- Other names: Keratitis fugax hereditaria
- Specialty: Ophthalmology

= Keratoendotheliitis fugax hereditaria =

Keratoendotheliitis fugax hereditaria is an autosomal dominantly inherited disease of the cornea, caused by a point mutation in cryopyrin (also known as NALP3) that in humans is encoded by the NLRP3 gene located on the long arm of chromosome 1.

In keratoendotheliitis fugax hereditaria, patients suffer from periodical transient inflammation of the corneal endothelium and stroma, leading to short term obscuration of vision and, in some patients after repeated attacks, to central corneal stromal opacities. Approximately 50 known cases have been reported in the literature. The disease so far has only been described from Finland, but exome databases suggest it may be more widely distributed in people of European ancestry.

Keratoendotheliitis fugax hereditaria is thought to belong to cryopyrin-associated periodic syndromes.

==Presentation==
Patients experience repeated unilateral attacks of keratitis 1 to 6 times per year, beginning at the age of 5 to 28 years. Men and women are equally affected. Attacks get less severe and less frequent in middle age. No seasonal variation has been reported. The symptoms are redness of the eye, pain, and photophobia. The attack may be associated with anterior chamber flare. These symptoms disappear in 1 to 2 days, but blurred vision may last for a few weeks.

During the acute symptoms, a slit lamp shows pseudoguttae, dark patches in the corneal endothelium, thought to represent patchy corneal endothelial swelling. The endothelium appears normal between attacks. The attack can be misdiagnosed and treated as an acute iridocyclitis. Visual acuity transiently deteriorates during the attack.

A typical corneal opacity of the patient with keratoendotheliitis fugax hereditaria

Older patients may show faint to definite central, horizontally oval, bilateral stromal opacities. The opacities may be associated with decreased visual acuity, but they have not been severe enough to need corneal transplantation.

==Genetics==
Keratoendotheliitis fugax hereditaria is inherited in an autosomal dominant manner, meaning an affected individual must inherit only one mutated allele from one parent. The protein, cryopyrin is coded for by the gene NLRP3, located at 1q44. The disease is frequent in Finland, and this population has a common mutation D21H accounting for all reported cases in this population. It has not been described in any other populations.
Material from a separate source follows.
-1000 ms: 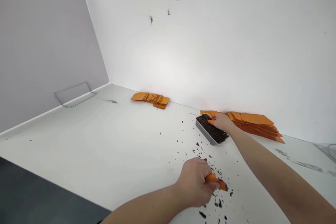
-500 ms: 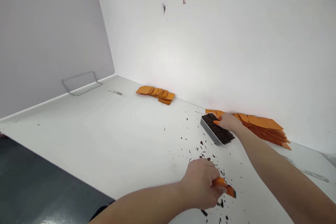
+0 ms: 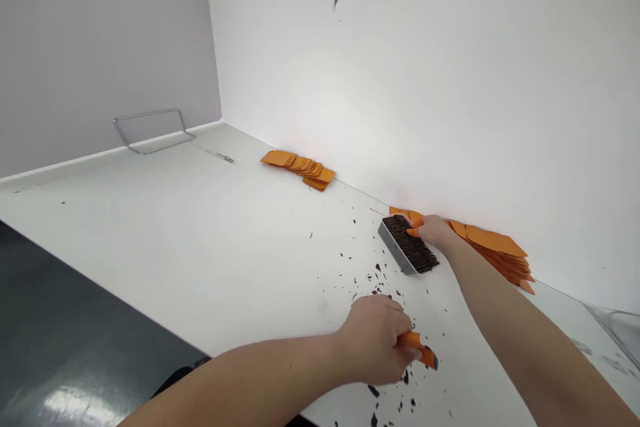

However, the mutation was found in exome databases at a minor allele frequency (MAF) of 0.023% and in the Finnish and at an MAF of 0.0090% in aggregated non-Finnish European populations.

==Diagnosis==
Upon clinical suspicion, diagnostic testing will consist of identifying cornea pseudoguttata by using a specular microscope or confocal microscope. Molecular genetic testing is also an option.

==Treatment==
Patients have reported benefit from immediate treatment of their attacks with a topical corticosteroid or non-steroidal anti-inflammatory drug (NSAID) applied a few times a day for up to one week. Some patients have found more benefit from an oral NSAID.

==Prognosis==
The repeated corneal inflammation over time can lead to reduced visual acuity.

==History==
Keratoendotheliitis fugax hereditaria was first described in 1964 by Olavi Valle (1934–2013), a Finnish ophthalmologist with an interest in hereditary eye diseases. He reported this disease as keratitis fugax hereditaria in a family with 10 affected members over 4 generations. Two decades later, a second Finnish family with 21 affected members in 5 generations was reported by other Finnish ophthalmologists who highlighted transient corneal endothelial changes, and proposed the term keratoendotheliitis fugax hereditaria.